▶ WHAT YOU ARE ASKED TO DO:
Excluding any images, copy all of the lines below precisely as written.

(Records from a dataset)
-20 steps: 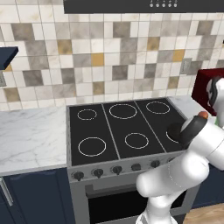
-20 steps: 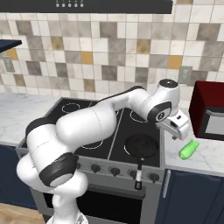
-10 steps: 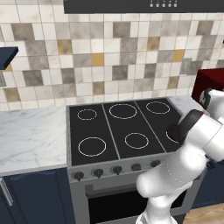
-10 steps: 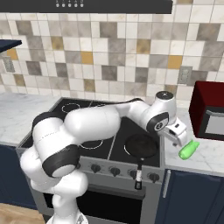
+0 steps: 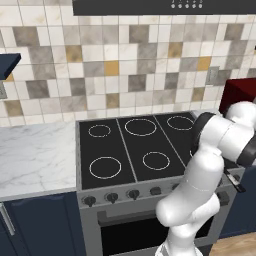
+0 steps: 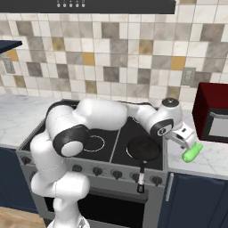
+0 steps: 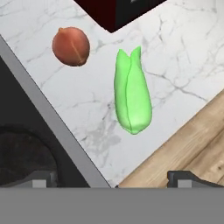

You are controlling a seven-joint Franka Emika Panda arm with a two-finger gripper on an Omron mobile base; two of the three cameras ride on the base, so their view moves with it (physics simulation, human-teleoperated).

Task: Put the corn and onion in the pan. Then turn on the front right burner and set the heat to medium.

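On the marble table (image 7: pixel 183 57) to the right of the stove, I have the corn (image 7: pixel 132 94) lying almost straight ahead of the tool (image 7: pixel 111 177), its long axis running along my line of sight with the blunt end nearest and the split leafy tip pointing away. My tool's two tips sit wide apart at the bottom of the hand view, clamped on nothing, so I judge a descent would straddle the ear across its narrow width. The onion (image 7: pixel 71 46) rests farther off and to the left of the corn, well apart from it, beside a dark red box (image 6: pixel 213 111). The corn looks smooth, waxy and tapered; the onion round and matte. The black pan (image 6: pixel 144 148) waits on the front right burner, handle toward me.
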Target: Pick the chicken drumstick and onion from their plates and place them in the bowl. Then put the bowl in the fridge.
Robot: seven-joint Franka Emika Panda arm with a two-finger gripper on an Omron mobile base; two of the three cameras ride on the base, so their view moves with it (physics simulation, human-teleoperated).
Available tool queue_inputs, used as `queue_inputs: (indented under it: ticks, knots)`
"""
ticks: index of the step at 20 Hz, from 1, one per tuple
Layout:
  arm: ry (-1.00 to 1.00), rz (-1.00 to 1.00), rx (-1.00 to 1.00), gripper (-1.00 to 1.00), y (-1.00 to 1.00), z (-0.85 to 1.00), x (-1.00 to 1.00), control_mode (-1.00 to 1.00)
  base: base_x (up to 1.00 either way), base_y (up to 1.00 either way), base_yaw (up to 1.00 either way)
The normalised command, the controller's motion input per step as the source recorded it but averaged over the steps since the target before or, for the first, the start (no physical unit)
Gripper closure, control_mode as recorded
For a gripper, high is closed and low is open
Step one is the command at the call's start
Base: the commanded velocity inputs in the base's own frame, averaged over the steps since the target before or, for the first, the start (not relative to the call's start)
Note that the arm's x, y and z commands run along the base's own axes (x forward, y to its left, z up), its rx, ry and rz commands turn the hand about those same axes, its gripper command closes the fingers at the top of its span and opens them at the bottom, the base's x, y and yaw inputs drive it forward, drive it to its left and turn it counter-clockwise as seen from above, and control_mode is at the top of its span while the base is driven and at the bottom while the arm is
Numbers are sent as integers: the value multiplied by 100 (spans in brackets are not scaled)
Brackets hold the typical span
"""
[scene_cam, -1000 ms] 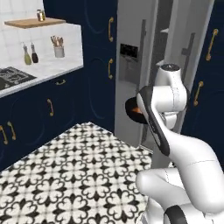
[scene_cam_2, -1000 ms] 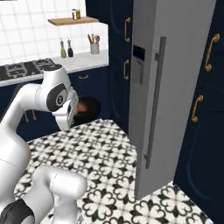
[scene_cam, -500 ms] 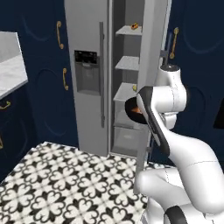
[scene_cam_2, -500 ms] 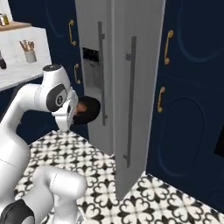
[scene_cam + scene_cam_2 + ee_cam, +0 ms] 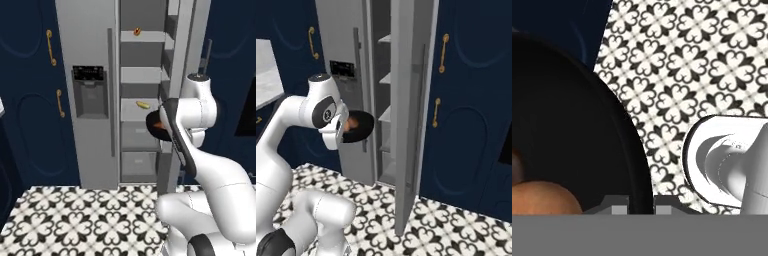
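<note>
In the tool's point(image 5: 634, 202) grip, the black bowl point(image 5: 567, 130) carries the onion point(image 5: 542, 197)

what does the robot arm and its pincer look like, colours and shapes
The arm is glossy white, built of thick rounded segments with dark grey bands and round dark caps at the joints, one cap carrying a small pale mark. Its base is a bulbous white shell. The pincer ends in two small dark grey, blocky finger tips set close together. No loose cables show.

text: none legible | fridge point(image 5: 87, 75) dispenser panel: possibly blurred markings
</note>
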Motion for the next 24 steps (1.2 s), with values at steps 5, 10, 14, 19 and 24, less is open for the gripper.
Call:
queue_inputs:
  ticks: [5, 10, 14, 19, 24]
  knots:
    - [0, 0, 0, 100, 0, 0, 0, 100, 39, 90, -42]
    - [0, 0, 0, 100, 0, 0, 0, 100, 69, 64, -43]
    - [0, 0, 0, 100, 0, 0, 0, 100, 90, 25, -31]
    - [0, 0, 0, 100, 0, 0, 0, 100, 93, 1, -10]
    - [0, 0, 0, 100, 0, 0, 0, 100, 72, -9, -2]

▶ RESPONSE AREA:
-20 steps: 
-20 steps: 
-10 steps: 
-10 steps: 
+0 steps: 
+0 steps: 
+0 steps: 

You are controlling a seven-joint Franka Emika Panda arm with a two-finger gripper on an Omron mobile base; two of the three cameras ride on the base, so their view moves with it (physics simulation, human-teleoperated).

Task: Put the corn and onion in the pan. Then turn on the front right burner and set the heat to medium.

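On the marble table (image 7: pixel 183 57) to the right of the stove, I have the corn (image 7: pixel 132 94) lying almost straight ahead of the tool (image 7: pixel 111 177), its long axis running along my line of sight with the blunt end nearest and the split leafy tip pointing away. My tool's two tips sit wide apart at the bottom of the hand view, clamped on nothing, so I judge a descent would straddle the ear across its narrow width. The onion (image 7: pixel 71 46) rests farther off and to the left of the corn, well apart from it, beside a dark red box (image 6: pixel 213 111). The corn looks smooth, waxy and tapered; the onion round and matte. The black pan (image 6: pixel 144 148) waits on the front right burner, handle toward me.
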Target: Pick the chicken drumstick and onion from their plates and place them in the bowl. Then put the bowl in the fridge.
Robot: seven-joint Franka Emika Panda arm with a two-finger gripper on an Omron mobile base; two of the three cameras ride on the base, so their view moves with it (physics simulation, human-teleoperated).
Available tool queue_inputs, used as `queue_inputs: (indented under it: ticks, knots)`
"""
ticks: index of the step at 20 Hz, from 1, one per tuple
Layout:
  arm: ry (-1.00 to 1.00), rz (-1.00 to 1.00), rx (-1.00 to 1.00), gripper (-1.00 to 1.00), y (-1.00 to 1.00), z (-0.85 to 1.00), x (-1.00 to 1.00), control_mode (-1.00 to 1.00)
  base: base_x (up to 1.00 either way), base_y (up to 1.00 either way), base_yaw (up to 1.00 either way)
The normalised command, the controller's motion input per step as the source recorded it but averaged over the steps since the target before or, for the first, the start (no physical unit)
Gripper closure, control_mode as recorded
For a gripper, high is closed and low is open
Step one is the command at the call's start
Base: the commanded velocity inputs in the base's own frame, averaged over the steps since the target before or, for the first, the start (not relative to the call's start)
Note that the arm's x, y and z commands run along the base's own axes (x forward, y to its left, z up), its rx, ry and rz commands turn the hand about those same axes, its gripper command closes the fingers at the top of its span and opens them at the bottom, the base's x, y and yaw inputs drive it forward, drive it to its left and turn it counter-clockwise as seen from above, and control_mode is at the top of its span while the base is driven and at the bottom while the arm is
Numbers are sent as integers: the value multiplied by 100 (spans in brackets are not scaled)
Brackets hold the typical span
"""
[scene_cam, -1000 ms] 
[scene_cam_2, -1000 ms] 
[scene_cam, -500 ms] 
[scene_cam_2, -500 ms] 
[scene_cam + scene_cam_2 + ee_cam, +0 ms] 
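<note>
In the tool's point(image 5: 634, 202) grip, the black bowl point(image 5: 567, 130) carries the onion point(image 5: 542, 197)

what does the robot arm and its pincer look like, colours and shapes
The arm is glossy white, built of thick rounded segments with dark grey bands and round dark caps at the joints, one cap carrying a small pale mark. Its base is a bulbous white shell. The pincer ends in two small dark grey, blocky finger tips set close together. No loose cables show.

text: none legible | fridge point(image 5: 87, 75) dispenser panel: possibly blurred markings
</note>
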Motion for the next 24 steps (1.2 s), with values at steps 5, 10, 14, 19 and 24, less is open for the gripper.
Call:
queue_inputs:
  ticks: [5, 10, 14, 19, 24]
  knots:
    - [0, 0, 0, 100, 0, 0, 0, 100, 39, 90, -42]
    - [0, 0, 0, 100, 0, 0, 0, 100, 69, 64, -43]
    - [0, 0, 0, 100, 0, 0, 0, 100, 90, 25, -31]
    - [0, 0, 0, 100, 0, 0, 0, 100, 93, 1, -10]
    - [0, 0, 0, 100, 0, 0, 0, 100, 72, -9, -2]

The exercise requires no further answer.